Sign #9: Voluntary turnover is low or slow.
A recent survey revealed that 26% of employees are considering leaving their current job once the threat of the pandemic subsides. Since it can cost about six to nine months of an employee's salary to replace them, it's important for companies to prioritize retention efforts and keep these employees engaged. If you see that voluntary turnover is low or slowing down, that's a good sign burnout is being managed.
Sign #10: A strong and growing employer brand.
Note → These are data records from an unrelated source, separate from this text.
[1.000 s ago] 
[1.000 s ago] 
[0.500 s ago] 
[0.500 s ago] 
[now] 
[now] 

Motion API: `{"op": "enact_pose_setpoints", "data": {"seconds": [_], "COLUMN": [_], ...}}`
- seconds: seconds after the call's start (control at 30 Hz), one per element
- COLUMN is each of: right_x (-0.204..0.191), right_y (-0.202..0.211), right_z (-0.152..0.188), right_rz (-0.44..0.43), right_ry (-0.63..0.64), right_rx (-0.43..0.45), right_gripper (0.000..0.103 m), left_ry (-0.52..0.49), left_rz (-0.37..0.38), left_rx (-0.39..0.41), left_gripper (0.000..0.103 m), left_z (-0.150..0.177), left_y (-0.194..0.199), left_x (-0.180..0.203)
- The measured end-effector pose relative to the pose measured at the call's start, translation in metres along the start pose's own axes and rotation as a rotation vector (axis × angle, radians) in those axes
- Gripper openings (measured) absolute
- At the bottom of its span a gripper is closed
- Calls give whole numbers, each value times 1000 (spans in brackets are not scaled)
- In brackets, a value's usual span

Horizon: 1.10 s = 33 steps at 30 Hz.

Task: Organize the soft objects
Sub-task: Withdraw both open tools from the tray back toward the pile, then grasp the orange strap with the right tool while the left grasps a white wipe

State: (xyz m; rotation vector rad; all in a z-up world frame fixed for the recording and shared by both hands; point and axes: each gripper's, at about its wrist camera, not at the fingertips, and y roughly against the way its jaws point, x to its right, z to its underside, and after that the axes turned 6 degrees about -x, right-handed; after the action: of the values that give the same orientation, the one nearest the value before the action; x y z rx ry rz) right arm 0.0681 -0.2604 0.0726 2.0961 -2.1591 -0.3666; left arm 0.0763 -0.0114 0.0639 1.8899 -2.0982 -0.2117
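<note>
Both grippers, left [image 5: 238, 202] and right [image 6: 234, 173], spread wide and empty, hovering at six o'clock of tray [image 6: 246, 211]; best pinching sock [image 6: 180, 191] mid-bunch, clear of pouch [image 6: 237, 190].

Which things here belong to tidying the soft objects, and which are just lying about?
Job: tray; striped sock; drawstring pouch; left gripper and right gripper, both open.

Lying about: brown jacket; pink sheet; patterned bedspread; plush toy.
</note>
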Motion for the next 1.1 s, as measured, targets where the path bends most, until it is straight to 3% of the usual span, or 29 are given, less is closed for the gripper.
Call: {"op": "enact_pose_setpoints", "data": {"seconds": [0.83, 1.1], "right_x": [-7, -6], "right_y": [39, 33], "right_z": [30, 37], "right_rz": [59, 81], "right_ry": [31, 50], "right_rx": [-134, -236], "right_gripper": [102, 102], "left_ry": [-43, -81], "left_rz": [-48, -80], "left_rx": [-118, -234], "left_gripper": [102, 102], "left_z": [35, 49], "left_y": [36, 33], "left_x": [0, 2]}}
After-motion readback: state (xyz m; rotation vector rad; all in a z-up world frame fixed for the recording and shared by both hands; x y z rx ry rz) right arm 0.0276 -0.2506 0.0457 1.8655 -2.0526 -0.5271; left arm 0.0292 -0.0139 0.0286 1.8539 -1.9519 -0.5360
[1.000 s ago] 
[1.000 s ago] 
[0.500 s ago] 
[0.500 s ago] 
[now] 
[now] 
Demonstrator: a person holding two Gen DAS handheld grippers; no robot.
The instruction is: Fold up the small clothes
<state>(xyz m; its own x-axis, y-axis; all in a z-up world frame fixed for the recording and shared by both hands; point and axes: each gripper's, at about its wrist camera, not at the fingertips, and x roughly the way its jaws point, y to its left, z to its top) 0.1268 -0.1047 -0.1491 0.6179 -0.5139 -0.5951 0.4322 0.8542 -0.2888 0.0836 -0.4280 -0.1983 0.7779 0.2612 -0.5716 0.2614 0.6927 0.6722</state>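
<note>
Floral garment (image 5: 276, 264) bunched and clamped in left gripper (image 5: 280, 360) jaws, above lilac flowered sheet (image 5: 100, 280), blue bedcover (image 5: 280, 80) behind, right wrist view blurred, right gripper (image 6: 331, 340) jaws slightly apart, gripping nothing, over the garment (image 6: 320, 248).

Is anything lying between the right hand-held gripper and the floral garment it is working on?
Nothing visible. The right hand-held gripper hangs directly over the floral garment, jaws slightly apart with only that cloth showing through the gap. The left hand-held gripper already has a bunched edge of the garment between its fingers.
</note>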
For many organizations, COVID and the resulting burnout became an opportunity to hit pause on just about everything except treading water. You might have slowed down or stopped employer branding initiatives altogether, and employees may not have been able to prioritize employer brand-building activities like leaving reviews and touting company values on social media. If you see employees picking up where they left off, leaving positive Glassdoor Employer reviews, that's a great sign COVID burnout is on its way out.